The achievement comes from overclocker SaltyCroissant (via VideoCardz), who has pushed a DDR5 memory module to an incredible frequency of 6,510 MHz, which translates to a staggering 13,020 MT/s. Although the result has been shared publicly, it has not yet appeared on the official HWBOT leaderboards, indicating that it is still pending validation. Based on the overlocker's post, we know that the record was achieved using a Gigabyte Z890 Aorus Tachyon Ice motherboard paired with Corsair DDR5 memory (specific series unknown).
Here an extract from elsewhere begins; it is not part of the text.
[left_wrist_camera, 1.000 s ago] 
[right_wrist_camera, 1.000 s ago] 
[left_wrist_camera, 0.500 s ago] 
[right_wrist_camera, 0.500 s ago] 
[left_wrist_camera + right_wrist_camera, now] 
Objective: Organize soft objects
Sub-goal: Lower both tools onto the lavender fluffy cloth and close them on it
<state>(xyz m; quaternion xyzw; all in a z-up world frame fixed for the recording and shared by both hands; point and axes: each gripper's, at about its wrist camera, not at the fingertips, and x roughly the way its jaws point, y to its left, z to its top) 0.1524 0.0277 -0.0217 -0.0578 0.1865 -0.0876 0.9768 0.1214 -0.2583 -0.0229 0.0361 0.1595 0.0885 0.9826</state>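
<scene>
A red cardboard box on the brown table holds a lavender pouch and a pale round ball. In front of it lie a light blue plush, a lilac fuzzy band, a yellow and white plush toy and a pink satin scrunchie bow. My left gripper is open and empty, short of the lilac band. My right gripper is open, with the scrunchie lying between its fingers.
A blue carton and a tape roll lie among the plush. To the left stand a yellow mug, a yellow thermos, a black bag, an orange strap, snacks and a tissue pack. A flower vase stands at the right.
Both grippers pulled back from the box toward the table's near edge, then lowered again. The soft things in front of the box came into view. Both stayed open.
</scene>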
Image credit: SaltyCroissant
As is always the case with these extreme records, this speed was not achieved under normal, real-world conditions. The result was achieved using a single 24 GB DDR5 stick with incredibly loose timings (CL68-128-128-256), which would be unsuitable for daily use. This type of overclocking also requires sub-zero cooling, typically with liquid nitrogen. It also often involves turning off most of a CPU's cores to achieve maximum stability in the memory controller.
While we won't be running 13,000 MT/s memory in our gaming rigs anytime soon, this is a huge achievement for the overclocking community.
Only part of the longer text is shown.